I am a lawyer by profession and so far as my little knowledge goes, even a non-reportable Judgment of superior courts can not be surreptitiously hidden or concealed from people. Actually, the very word "Non-reportable judgment" is an absurdity like "wodden iron". A judgment being a product of some judicial mind of Superior Court, can not be kept away from people of India, if not barred under section 8 or section 9 of the Right To Information Act, 2005, though with the very phrase "Non-reportable", a judgment may be marked to be applicable for a very specific case only and not to be followed flagrantly as a precedent in every case. Be it mentioned also a "non-reportable judgment" faces no embargo to be applied in other cases, if relevant.

Anyway, thank you cordially for your effort with indiankanoon

Sincerely yours,
Abhijit Majumdar
Advocate
Barrackpore Bar Association, Kolkata-700120
abhijit4law@gmail.com

Anonymous said...

visit site buy ritalin australia - buy ritalin dublin

Anonymous said...

Quality articles is the important to interest the people to visit the
web site, that's what this web page is providing.

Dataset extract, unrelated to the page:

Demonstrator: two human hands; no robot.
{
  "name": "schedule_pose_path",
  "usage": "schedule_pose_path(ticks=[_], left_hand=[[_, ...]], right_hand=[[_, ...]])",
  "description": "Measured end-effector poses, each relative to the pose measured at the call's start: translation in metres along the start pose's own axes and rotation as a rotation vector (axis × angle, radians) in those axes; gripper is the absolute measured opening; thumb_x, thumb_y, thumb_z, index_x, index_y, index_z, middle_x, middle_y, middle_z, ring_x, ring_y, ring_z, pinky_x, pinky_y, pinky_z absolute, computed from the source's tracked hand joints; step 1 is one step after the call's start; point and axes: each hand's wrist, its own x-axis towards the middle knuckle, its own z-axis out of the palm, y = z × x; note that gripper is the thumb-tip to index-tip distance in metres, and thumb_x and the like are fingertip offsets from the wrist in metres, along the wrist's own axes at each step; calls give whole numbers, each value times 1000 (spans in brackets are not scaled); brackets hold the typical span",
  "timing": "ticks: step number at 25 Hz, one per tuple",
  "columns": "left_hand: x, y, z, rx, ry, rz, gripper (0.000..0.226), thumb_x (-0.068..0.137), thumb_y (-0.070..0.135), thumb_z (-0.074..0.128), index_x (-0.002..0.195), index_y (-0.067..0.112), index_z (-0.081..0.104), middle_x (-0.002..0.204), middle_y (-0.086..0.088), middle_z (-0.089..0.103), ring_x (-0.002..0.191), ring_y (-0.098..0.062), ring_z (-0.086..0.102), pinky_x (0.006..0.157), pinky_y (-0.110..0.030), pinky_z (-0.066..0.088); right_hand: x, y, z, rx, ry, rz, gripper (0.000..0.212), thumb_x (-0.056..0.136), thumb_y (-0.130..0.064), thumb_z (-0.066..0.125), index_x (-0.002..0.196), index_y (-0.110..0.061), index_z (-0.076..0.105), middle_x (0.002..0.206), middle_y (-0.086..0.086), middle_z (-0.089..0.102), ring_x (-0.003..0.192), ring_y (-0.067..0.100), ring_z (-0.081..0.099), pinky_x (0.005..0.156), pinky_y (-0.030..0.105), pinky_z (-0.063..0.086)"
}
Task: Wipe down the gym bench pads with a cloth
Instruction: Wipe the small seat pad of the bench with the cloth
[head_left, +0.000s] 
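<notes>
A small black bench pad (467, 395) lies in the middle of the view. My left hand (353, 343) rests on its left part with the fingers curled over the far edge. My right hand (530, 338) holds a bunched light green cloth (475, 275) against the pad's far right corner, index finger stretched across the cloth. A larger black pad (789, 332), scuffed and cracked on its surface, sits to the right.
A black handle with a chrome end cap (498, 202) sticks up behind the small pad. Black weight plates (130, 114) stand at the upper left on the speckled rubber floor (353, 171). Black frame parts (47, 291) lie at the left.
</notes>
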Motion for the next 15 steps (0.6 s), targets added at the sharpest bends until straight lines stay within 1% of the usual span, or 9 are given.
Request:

my site: wieviel goji beeren pro tag

Anonymous said...

I'm not sure why but this site is loading very slow for me.

Is anyone else having this problem or is it a problem on my end?
I'll check back later and see if the problem still exists.


Have a look at my web-site: www.citifinancial.com [http://m-pedia.referata.com/wiki/User:CallieKuster]

Vinayak E said...

Thanks a ton for providing this treasure trove of judgements !!

This is the REAL RIGHT TO INFORMATION ,,.... !!

I'm an NOT and I.T. savvy person, but IF there is any other way I can help this NOBLE cause , please let me know

regards

Vinayak

 
Creative Commons License
This work is licensed under a Creative Commons Attribution-Share Alike 2.5 India License.